Try it: No pictures, please. Output the lines from the start of the data through the line that contains "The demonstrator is", both included, exactly as they stand.

Information provided:
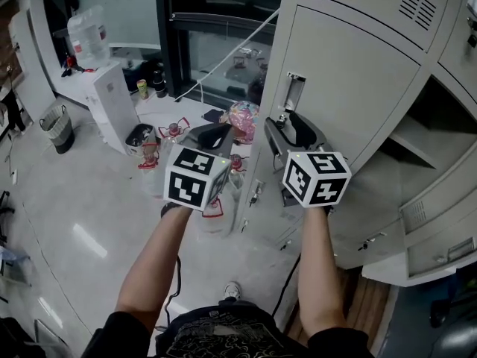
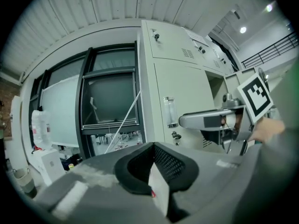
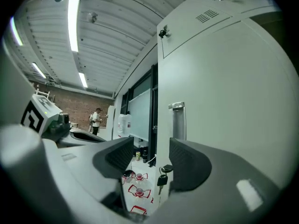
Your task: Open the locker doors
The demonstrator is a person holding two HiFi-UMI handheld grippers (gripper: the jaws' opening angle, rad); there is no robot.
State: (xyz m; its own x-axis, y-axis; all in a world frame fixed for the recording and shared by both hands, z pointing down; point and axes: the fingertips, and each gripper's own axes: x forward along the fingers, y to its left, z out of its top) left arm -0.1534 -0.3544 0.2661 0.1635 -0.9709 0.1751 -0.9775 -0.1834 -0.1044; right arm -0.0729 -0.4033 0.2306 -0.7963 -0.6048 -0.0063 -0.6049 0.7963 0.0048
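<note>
shiny pale floor (image 1: 82,230), cluster of water jugs (image 1: 150,168) standing just below the jaws, basket bin (image 1: 57,127) way off left

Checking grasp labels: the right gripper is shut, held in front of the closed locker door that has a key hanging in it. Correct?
Not quite. The right gripper is open, not shut: the right gripper view shows its jaws standing apart with nothing gripped. The rest holds: it is held in front of the closed locker door, and a key hangs in it.
</note>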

Solution:
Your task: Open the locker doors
The demonstrator is a person holding two HiFi-UMI handheld grippers (gripper: the jaws' opening angle, rad); there is no robot.

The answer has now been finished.